Are we friends on Facebook? If not, stop by, say “hey” and let’s hang out there too!

Comments

  1. says

    Mine are beyond the teen stage but I remember it well. I made it through before they had a cell phone because it wasn’t as common for them to have them a decade ago. They are now 26 and 29. The eye rolling was definitely a thing. I couldn’t say anything without one of them letting me know I’d said it before and was repeating myself. They still do that. It never ends.
    Rebecca Forstadt Olkowski recently posted…How to Start a Blog – A Primer for Baby Boomers Thinking About itMy Profile

  2. says

    These are such great tips and we take several road trips a year and they are harder as the kids gets older. I think being able to disconnect from electronics is good and helps to open up lines of communication.

  3. says

    What a great list of how to survive a road trip with a teenager, I love this. I don’t have any kids but I once was a teen as we all were. These are perfect!

  4. says

    Eye rolls and all…I love it! And I thought road trips were hard with young kids….I have flashbacks of me being an awful and moody teen while on a road trip in Hawaii. I totally ruined that trip and will one day make it up to my parents!

    • says

      Leanne-we had such a great time, I agree, we will look at this time and treasure it so much.
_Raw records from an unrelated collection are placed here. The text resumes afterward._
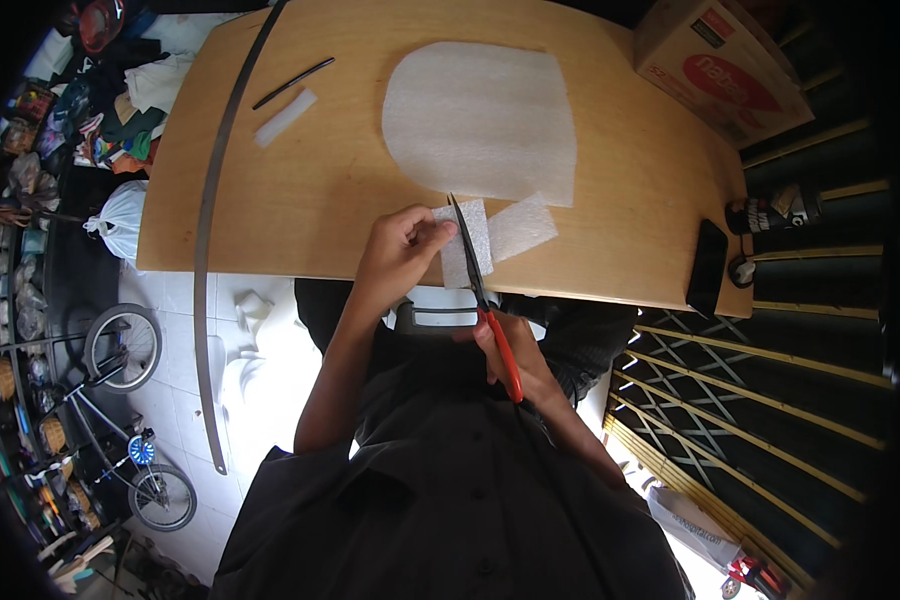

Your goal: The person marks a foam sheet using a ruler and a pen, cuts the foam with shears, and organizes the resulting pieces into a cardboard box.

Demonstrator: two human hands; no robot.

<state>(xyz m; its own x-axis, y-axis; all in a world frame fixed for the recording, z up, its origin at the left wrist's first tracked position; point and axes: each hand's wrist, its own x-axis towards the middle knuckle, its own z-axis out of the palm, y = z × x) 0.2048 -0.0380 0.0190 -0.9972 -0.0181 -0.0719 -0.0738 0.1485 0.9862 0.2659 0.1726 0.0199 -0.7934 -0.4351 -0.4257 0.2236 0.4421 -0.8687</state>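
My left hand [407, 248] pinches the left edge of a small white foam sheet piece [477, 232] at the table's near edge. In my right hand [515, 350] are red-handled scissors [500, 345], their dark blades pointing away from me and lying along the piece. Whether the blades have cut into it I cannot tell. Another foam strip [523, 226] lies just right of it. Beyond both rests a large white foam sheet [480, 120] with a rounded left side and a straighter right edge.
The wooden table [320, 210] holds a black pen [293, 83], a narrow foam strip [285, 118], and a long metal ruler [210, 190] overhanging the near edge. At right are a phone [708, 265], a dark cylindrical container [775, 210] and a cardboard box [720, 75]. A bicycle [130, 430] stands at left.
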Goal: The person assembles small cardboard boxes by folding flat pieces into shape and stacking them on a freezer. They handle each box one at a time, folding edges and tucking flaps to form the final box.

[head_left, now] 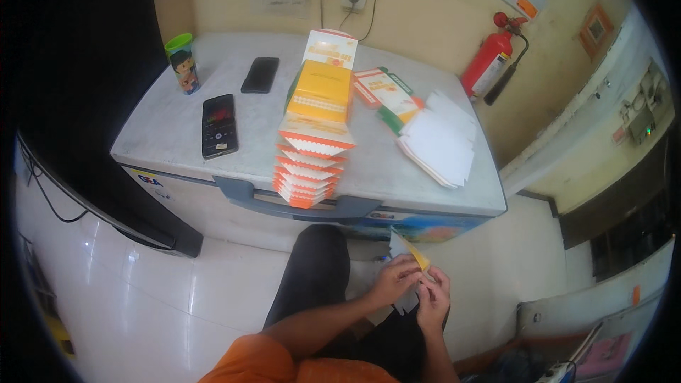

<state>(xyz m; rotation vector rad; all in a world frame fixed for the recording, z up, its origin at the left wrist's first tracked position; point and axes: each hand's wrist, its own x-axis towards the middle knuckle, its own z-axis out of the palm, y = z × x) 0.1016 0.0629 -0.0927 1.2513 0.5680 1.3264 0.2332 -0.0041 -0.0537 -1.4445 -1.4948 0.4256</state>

It was a wonderful way to mark a pivotal time in her life. Thanks SO much for stopping by!

  5. Michelle Cantu says

    We leave for a family vacation on Friday. 10 hours with my teenager, crossing my fingers we all survive, lol. Great tips, I will definitely use these.

  6. Kathy says

    Those are all great tips. My girls are still young, and I’m not sure I’m looking forward to them being teens. I’ll keep these in mind for when I travel when they’re older.

  7. says

    As a Mom to 3 teens so far, and soon to be 5, I feel your pain. I love these suggestions. Being a parent of a teen is very difficult

    • says

      So great you did a CA road trip, Northern California is such a beautiful trip. Road trips are a great way to bond with your kids, I truly loved it.

  8. says

    I’ve been lucky that some of my best bonding with my sons have been during the hour plus long rides taking them back to their moms or on road trips. It can be a great time to talk and yes, snacks help!

  9. Francisca Ramos says

    Road trips are fun. Teens do get bored. That’s why a parent should have a tablet for them to listen to or spend that time with them. It’s the time to bond.

  10. says

    I find it doesn’t help when you’ve got the driver (my husband) insisting on listening to various podcasts whilst on a road trip.! I turn into that eyeball rolling teenager at 51! Good tips and I swear on being stocked up with Haribos helps too! 😊
    Linda Hobden recently posted…An Interview With Art2ArtsMy Profile

  11. says

    These are all great tips and I’ll try them on our next road trip. Usually I hear I’m bored dozens of times even though the kids have their phones and tablets with them, lol.

  12. Sara says

    It sounds like trips with teenagers are even less fun than long trips with little ones. I swear we only travel 3 miles per hour usually because we have to stop at every restroom known to man…. HA! Joys of traveling with kids. Good times right?

  13. says

    These are all great tips! I’m not sure how I survived the teen years with my girls. The way I figure it is that they’ll have teenagers some day and get to see their own behavior in their kids. I’ll really enjoy that!